EXERCISE GOAL
In the entries that follow, count each line containing "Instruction" and state the total, nothing more.

Collected data
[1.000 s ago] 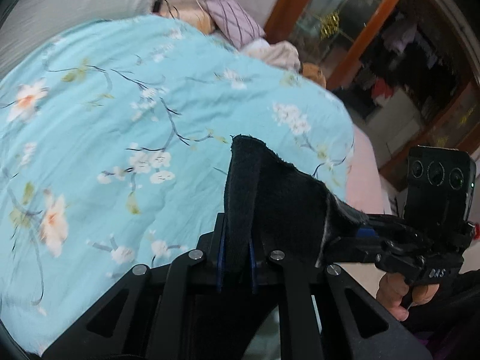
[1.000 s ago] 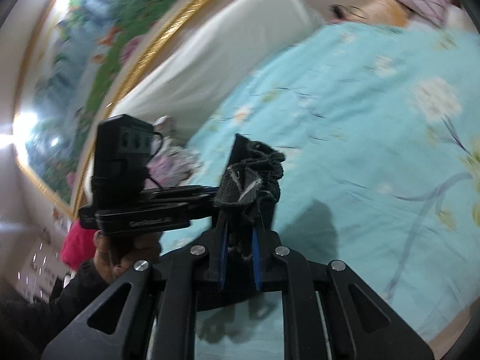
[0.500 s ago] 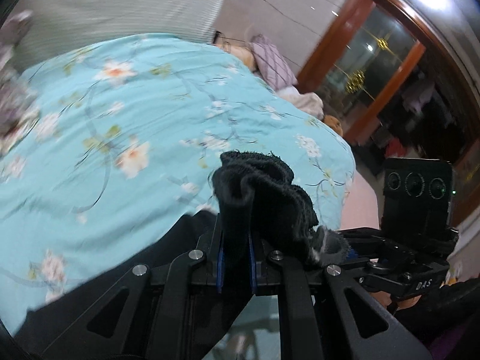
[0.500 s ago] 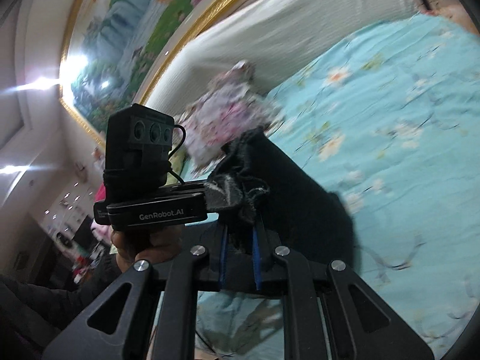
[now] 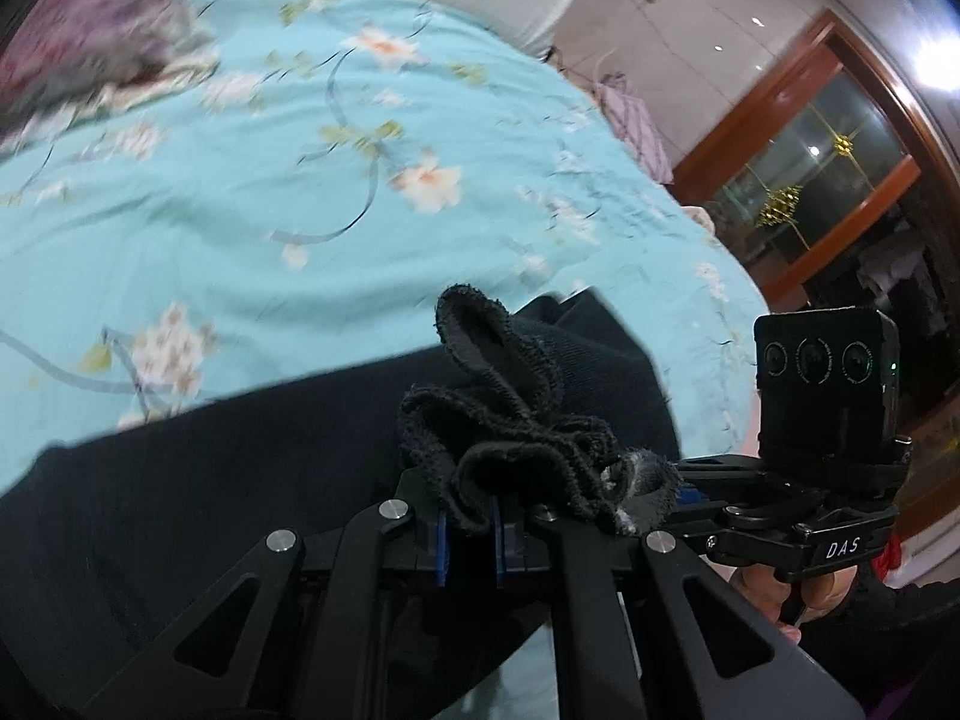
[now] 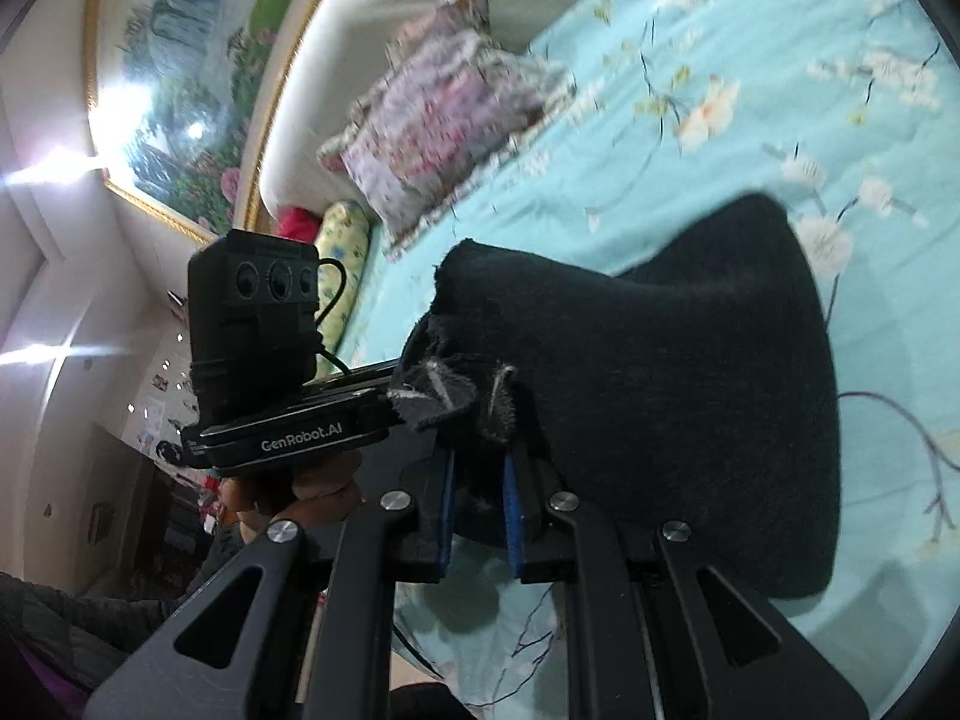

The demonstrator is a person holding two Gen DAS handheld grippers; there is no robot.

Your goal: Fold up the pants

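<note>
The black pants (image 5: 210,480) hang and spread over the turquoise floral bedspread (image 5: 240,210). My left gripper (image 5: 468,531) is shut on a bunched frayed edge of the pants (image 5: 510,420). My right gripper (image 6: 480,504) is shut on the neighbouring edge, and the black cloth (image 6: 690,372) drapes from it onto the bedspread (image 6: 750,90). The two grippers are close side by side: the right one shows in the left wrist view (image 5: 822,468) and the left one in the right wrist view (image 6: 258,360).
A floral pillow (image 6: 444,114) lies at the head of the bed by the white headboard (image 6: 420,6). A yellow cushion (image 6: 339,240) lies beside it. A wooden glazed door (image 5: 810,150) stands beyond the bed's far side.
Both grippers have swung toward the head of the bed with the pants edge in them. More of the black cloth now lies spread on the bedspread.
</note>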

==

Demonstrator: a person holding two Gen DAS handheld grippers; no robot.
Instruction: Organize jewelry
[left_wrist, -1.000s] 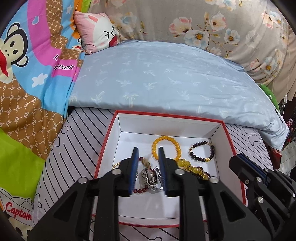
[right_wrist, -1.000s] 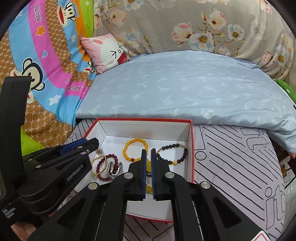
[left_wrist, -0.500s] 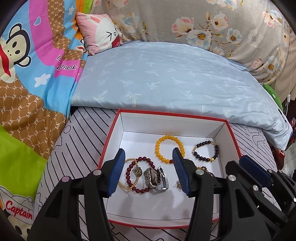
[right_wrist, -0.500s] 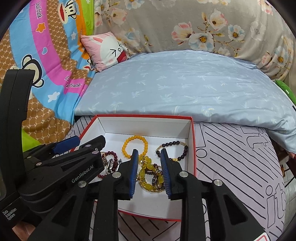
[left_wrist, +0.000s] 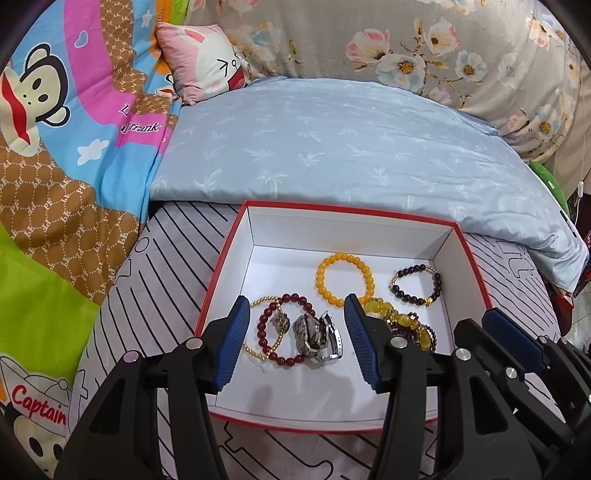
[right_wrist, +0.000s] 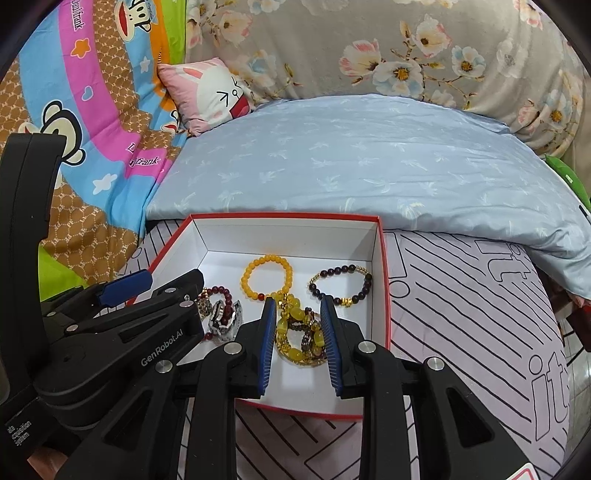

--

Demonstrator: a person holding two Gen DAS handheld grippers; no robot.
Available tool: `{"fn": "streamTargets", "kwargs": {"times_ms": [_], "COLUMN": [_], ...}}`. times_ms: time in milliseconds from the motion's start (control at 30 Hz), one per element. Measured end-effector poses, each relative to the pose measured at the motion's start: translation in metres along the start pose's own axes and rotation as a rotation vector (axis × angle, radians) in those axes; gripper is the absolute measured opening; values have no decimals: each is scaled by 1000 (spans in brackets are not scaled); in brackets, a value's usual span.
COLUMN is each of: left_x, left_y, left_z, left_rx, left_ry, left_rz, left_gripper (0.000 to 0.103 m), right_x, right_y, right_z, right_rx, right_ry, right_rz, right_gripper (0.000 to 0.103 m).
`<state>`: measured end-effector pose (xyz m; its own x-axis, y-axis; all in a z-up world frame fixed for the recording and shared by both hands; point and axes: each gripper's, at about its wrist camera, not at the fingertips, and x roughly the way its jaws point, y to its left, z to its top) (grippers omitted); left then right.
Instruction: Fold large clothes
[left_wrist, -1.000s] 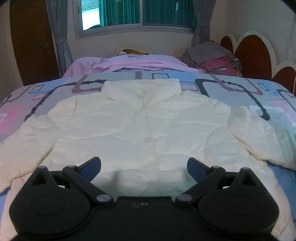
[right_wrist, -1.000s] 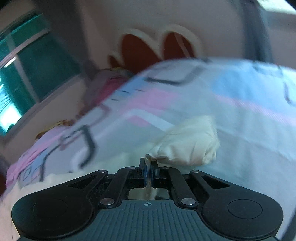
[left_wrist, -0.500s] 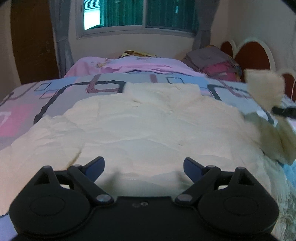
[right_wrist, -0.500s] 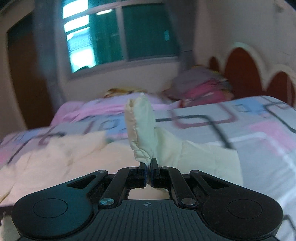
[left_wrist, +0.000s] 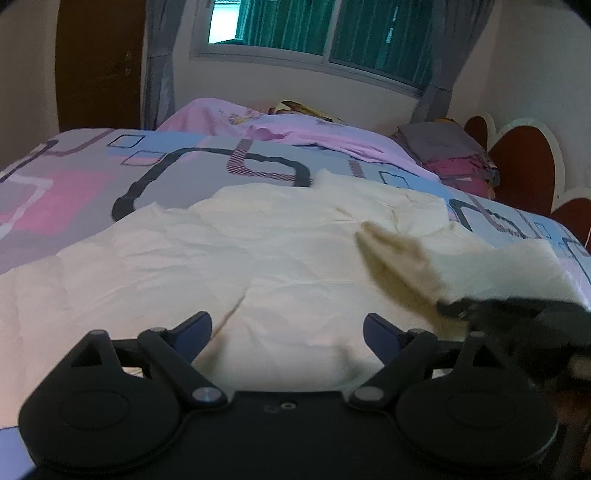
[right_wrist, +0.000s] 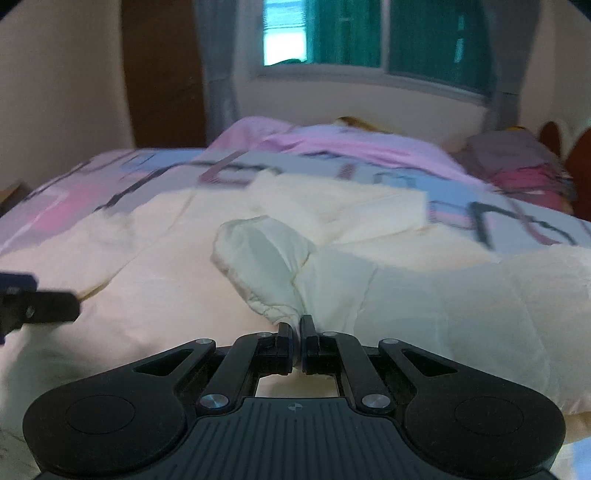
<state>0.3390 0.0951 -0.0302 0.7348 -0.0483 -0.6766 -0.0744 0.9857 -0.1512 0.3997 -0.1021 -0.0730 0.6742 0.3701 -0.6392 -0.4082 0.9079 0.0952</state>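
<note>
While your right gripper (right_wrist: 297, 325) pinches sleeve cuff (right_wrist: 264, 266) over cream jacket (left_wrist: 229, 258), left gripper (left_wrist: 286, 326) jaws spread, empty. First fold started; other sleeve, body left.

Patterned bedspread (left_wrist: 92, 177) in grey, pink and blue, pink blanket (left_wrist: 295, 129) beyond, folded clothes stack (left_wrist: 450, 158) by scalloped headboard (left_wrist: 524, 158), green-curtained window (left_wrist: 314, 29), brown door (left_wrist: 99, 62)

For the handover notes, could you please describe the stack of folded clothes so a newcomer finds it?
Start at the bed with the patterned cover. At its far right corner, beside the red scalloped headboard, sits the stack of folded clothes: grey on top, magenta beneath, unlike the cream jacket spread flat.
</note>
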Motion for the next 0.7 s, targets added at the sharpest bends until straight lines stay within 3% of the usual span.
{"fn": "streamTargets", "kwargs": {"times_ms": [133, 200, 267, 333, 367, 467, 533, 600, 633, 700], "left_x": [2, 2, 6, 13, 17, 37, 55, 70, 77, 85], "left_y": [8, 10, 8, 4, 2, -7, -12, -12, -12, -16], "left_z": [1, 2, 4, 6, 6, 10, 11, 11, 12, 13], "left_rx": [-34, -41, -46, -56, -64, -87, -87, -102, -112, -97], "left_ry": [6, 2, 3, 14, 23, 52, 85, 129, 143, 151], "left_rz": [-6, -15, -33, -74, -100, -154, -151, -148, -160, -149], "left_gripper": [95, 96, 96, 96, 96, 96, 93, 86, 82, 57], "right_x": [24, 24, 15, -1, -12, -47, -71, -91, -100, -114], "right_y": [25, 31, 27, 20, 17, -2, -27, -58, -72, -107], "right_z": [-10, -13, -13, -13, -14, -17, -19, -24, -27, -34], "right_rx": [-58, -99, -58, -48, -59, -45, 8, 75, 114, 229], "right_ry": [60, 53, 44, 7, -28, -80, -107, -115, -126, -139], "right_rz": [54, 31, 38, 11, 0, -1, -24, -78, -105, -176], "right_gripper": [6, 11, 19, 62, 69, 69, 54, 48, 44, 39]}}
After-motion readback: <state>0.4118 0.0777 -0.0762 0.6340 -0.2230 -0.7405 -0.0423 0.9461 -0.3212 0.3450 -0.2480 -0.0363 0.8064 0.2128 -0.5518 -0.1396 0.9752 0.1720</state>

SOLUTION FOR THIS TASK
2